Content Upload

Posted by ankitshukla on 14-May-2015 10:53

Which approach will be more optimized while loading the data from text file to database?
note: I have more than 10 lacs of records in text file.

1)  Text file --> temp-table --> database (committing 100-100 records per transaction)

Input stream <instr> from.....
Repeat:
    create tt-upload-data.
    Import stream <instr> delimiter "|" tt-upload-data.
End.
Input stream close.

find first tt-upload-data no-error.
Do while avail tt-upload-data:
<counter initialition>.
  do transaction:
      do avail tt-upload-data and <counter> < 100:

         <data base update : making 100 records commit in one transaction>
         <counter increment>.

         find next tt-upload-data no-error.
      End.
   end.
end.

2) Text-file --> database (direct commit)

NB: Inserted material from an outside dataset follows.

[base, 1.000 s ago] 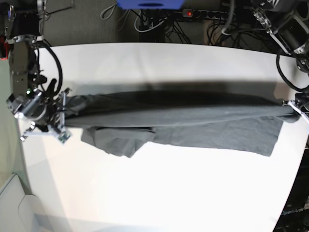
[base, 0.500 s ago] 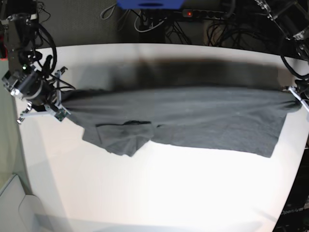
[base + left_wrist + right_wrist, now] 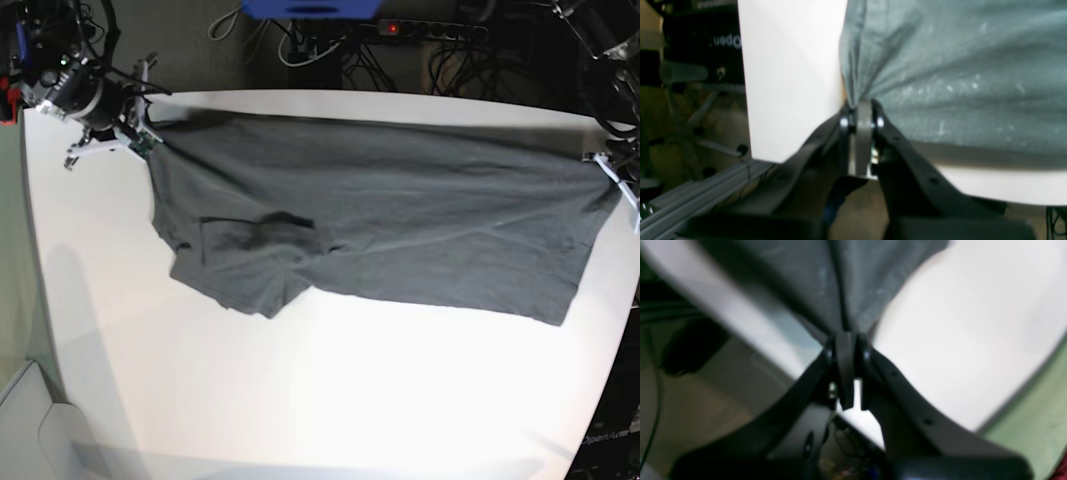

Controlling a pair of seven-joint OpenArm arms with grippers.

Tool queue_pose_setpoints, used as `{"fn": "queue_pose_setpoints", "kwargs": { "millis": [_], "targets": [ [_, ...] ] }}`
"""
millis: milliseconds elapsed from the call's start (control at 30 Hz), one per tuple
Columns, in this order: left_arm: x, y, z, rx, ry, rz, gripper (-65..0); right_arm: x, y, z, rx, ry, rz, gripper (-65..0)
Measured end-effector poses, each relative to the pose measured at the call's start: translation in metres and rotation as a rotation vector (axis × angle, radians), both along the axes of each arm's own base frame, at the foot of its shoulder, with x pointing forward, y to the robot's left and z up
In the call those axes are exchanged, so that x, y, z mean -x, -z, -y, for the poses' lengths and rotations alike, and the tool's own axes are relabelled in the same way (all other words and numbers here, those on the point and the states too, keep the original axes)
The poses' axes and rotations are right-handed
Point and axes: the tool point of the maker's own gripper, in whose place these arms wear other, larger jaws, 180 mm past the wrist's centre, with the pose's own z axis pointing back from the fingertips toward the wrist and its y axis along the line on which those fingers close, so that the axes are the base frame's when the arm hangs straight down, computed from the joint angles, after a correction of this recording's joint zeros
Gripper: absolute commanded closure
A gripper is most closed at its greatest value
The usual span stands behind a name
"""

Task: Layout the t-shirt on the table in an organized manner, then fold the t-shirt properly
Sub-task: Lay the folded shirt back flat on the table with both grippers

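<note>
Across the far half of the table [image 3: 330, 400] lies the t-shirt [image 3: 400, 230], spread wide from the left edge almost to the right edge. The near half of the table is bare white. A sleeve [image 3: 245, 275] is folded under and bunched at the near left side of the shirt, so the cloth is not flat yet.

At the right edge, the left gripper [image 3: 860, 115] has its jaws pressed together on a pinch of the shirt's corner. At the far left corner, the right gripper [image 3: 846, 350] is clamped on another corner of the shirt in the same way.

The shirt looks soft, thin and light. It probably sags and wrinkles easily, and it would slide on the smooth table. Corners and hems look like the best places to hold it, pulled gently so it stays smooth.

No boxes or bins show anywhere.
</note>
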Motion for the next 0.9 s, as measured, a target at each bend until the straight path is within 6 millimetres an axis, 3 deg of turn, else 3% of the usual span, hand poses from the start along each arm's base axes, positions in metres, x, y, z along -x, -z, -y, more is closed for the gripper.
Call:
{"fn": "queue_pose_setpoints", "kwargs": {
  "millis": [267,567,733,833,900],
  "targets": [
    [0.009,0.006,0.000,0.001,0.000,-0.025,-0.7,0.007,0.002,-0.008,-0.041,-0.001,0.002,-0.3],
    [0.006,0.005,0.000,0.004,-0.002,-0.015,-0.7,-0.013,-0.015,0.018,-0.053,0.107,0.103,-0.4],
    [0.005,0.004,0.001,0.007,0.001,-0.009,-0.7,-0.003,-0.010,0.023,-0.043,0.119,0.078,-1.0],
    [0.004,0.004,0.001,0.006,0.002,-0.010,-0.7,0.006,-0.005,0.023,-0.041,0.119,0.049,-6.4],
    [0.004,0.004,0.001,0.007,0.002,-0.010,-0.7,0.006,-0.005,0.024,-0.039,0.120,0.049,-14.1]
  ]
}}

Input stream <instr> from.....
Repeat :
    Import stream <instr> unformatted  <str>.
    do while <str> <> ‘’:
        <data base update>
    end.      
end.
Input stream close.

All Replies

Posted by TheMadDBA on 14-May-2015 12:02

2 will be faster than 1 because it will not create a huge temp-table.

You can combine the two approaches and make it easier on the database and your code. Create/Import the temp-table records... increment a counter while you do it. If you get to 100 records then run through the entire temp-table and create your DB records in one transaction. Then empty the temp-table either as you go along or after the transaction. Just make sure to run the same temp-table to DB update after the input stream close to catch any remaining records.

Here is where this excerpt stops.